The University of Michigan Consumer Sentiment index has improved substantially this year, although not to levels seen at the peak reached after the 2009 stock market bottom.


Households have significantly reduced their debt service burden from 14% of disposable income to 11%, through a combination of debt repayment and refinancing at lower rates.

Consumer Debt to GDP

Debt Service to Disposable Income


Employment ratios are still not good, but they are improving.

Total Jobs vs Civilian Population

Unemployed (U4) and Unemployed Plus Underemployed (U6)


Markit produces measures of the Purchasing Managers Index (PMI), which Investopedia describes this way:

“An indicator of the economic health of the manufacturing sector. The PMI index is based on five major indicators: new orders, inventory levels, production, supplier deliveries and the employment environment.

A PMI of more than 50 represents expansion of the manufacturing sector, compared to the previous month. A reading under 50 represents a contraction, while a reading at 50 indicates no change.”

Here is a chart of the US PMI as of July 24, 2012:

The US is softening, but the index is still above 50 — we’re still growing.

Here is some detail behind the sub-comp0nents of the index:


Overall, the indicators above paint an OK picture, with some ragged edges.

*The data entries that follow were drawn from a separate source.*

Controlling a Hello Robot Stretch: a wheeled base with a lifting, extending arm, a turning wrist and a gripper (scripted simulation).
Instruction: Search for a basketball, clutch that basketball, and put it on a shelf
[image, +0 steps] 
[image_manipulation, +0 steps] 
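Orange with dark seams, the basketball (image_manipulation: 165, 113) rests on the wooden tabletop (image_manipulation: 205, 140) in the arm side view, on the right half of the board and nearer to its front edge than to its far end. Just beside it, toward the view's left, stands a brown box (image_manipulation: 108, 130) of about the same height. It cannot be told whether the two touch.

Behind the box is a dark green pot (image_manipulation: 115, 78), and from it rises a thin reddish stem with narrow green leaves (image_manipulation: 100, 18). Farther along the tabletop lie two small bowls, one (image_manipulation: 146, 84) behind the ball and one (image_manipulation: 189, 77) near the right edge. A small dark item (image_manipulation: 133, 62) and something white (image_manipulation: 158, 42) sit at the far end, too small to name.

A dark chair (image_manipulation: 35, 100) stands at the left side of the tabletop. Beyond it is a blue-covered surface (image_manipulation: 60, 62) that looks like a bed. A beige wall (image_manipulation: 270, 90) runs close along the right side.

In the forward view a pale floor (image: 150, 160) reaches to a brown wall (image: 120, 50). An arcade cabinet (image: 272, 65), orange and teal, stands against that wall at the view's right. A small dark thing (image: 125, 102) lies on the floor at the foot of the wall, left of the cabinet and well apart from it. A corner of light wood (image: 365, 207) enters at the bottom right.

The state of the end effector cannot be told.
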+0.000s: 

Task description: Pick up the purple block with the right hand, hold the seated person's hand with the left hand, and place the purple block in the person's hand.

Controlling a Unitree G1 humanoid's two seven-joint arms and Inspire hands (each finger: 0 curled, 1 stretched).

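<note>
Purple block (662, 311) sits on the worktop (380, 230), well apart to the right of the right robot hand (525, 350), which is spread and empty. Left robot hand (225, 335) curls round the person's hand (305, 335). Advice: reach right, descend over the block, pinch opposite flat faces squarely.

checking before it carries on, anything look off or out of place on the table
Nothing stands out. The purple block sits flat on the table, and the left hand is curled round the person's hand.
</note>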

The S&P 500 stock index (1) is still in an up trend (the gold line for the 200-day moving average), (2) is in the middle of its 3 month price range (the upper and lower blue lines), (3) is well above the bear market threshold (the read line 20% below the trailing one year high), and  (4) presents a price probability range out to 12/31 2012 based on  6 months of historical volatility that is above the bear market level at the lower end of the range.

The black line price probability cone is based on an 80% probability, and the green line probability cone is based on a 90% probability.  That is with 80% or 90% probability, based on past volatility, the price is likely to remain within the cones.


No reason to head for the hills at this time, but also no reason to go whole hog into risk assets given the uncertainty and event risk we face at this time.